▶ **PROBLEM**
Your job is to retype the whole listing exactly.

□ □ □ □

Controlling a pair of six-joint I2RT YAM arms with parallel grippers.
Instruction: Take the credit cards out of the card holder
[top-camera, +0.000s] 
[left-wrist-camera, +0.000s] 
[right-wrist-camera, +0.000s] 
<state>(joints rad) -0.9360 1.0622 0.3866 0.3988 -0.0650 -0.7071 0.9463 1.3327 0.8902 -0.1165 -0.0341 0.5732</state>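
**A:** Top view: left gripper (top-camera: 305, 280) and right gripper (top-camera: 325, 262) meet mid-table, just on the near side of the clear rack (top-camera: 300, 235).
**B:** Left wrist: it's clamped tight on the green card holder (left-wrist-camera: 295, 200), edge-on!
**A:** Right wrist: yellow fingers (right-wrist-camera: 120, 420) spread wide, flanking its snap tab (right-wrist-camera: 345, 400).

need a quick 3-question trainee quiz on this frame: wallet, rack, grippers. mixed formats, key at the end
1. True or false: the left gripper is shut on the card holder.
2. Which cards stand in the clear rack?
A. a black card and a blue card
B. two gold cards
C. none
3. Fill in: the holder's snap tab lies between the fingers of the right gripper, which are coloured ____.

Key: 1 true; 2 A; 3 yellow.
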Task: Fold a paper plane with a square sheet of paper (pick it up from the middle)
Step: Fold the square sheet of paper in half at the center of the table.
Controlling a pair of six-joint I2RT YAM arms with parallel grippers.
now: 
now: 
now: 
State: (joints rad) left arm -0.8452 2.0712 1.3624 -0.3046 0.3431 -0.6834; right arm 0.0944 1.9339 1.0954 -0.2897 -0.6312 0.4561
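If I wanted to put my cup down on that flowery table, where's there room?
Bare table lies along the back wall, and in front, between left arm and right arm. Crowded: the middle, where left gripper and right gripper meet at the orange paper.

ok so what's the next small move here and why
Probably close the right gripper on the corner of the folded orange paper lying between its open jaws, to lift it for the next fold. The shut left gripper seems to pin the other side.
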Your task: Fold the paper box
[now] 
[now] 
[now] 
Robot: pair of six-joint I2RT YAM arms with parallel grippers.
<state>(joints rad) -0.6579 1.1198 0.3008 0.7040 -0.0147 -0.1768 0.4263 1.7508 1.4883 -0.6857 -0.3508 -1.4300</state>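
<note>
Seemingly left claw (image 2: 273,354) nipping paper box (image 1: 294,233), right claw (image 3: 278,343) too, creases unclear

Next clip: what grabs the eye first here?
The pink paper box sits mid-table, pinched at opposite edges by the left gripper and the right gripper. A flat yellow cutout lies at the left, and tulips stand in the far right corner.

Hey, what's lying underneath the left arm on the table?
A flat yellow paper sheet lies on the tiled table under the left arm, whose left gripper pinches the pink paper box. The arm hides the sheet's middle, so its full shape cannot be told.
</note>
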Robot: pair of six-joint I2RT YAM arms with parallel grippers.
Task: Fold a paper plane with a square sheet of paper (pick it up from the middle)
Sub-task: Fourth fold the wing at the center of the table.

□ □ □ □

▶ **ANSWER TO THE EXERCISE**
Controlling a pair of six-joint I2RT YAM arms with parallel grippers.
Instruction: Take the credit cards out of the card holder
[top-camera, +0.000s] 
[left-wrist-camera, +0.000s] 
[right-wrist-camera, +0.000s] 
<state>(joints rad) -0.9360 1.0622 0.3866 0.3988 -0.0650 -0.7071 0.9463 1.3327 0.8902 -0.1165 -0.0341 0.5732</state>
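**A:** Top view: left gripper (top-camera: 305, 280) and right gripper (top-camera: 325, 262) meet mid-table, just on the near side of the clear rack (top-camera: 300, 235).
**B:** Left wrist: it's clamped tight on the green card holder (left-wrist-camera: 295, 200), edge-on!
**A:** Right wrist: yellow fingers (right-wrist-camera: 120, 420) spread wide, flanking its snap tab (right-wrist-camera: 345, 400).

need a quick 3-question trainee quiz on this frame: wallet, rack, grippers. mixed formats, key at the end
1. True or false: the left gripper is shut on the card holder.
2. Which cards stand in the clear rack?
A. a black card and a blue card
B. two gold cards
C. none
3. Fill in: the holder's snap tab lies between the fingers of the right gripper, which are coloured ____.

Key: 1 true; 2 A; 3 yellow.
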Task: Fold a paper plane with a square sheet of paper (pick it up from the middle)
Step: Fold the square sheet of paper in half at the center of the table.
Controlling a pair of six-joint I2RT YAM arms with parallel grippers.
now: 
now: 
now: 
State: (joints rad) left arm -0.8452 2.0712 1.3624 -0.3046 0.3431 -0.6834; right arm 0.0944 1.9339 1.0954 -0.2897 -0.6312 0.4561
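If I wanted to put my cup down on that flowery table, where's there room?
Bare table lies along the back wall, and in front, between left arm and right arm. Crowded: the middle, where left gripper and right gripper meet at the orange paper.

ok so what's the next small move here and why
Probably close the right gripper on the corner of the folded orange paper lying between its open jaws, to lift it for the next fold. The shut left gripper seems to pin the other side.
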Your task: Fold the paper box
[now] 
[now] 
[now] 
Robot: pair of six-joint I2RT YAM arms with parallel grippers.
<state>(joints rad) -0.6579 1.1198 0.3008 0.7040 -0.0147 -0.1768 0.4263 1.7508 1.4883 -0.6857 -0.3508 -1.4300</state>
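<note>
Seemingly left claw (image 2: 273,354) nipping paper box (image 1: 294,233), right claw (image 3: 278,343) too, creases unclear

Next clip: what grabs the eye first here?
The pink paper box sits mid-table, pinched at opposite edges by the left gripper and the right gripper. A flat yellow cutout lies at the left, and tulips stand in the far right corner.

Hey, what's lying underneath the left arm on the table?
A flat yellow paper sheet lies on the tiled table under the left arm, whose left gripper pinches the pink paper box. The arm hides the sheet's middle, so its full shape cannot be told.
</note>
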Robot: pair of six-joint I2RT YAM arms with parallel grippers.
Task: Fold a paper plane with a square sheet of paper (pick it up from the middle)
Sub-task: Fourth fold the wing at the center of the table.

No additional output will be produced.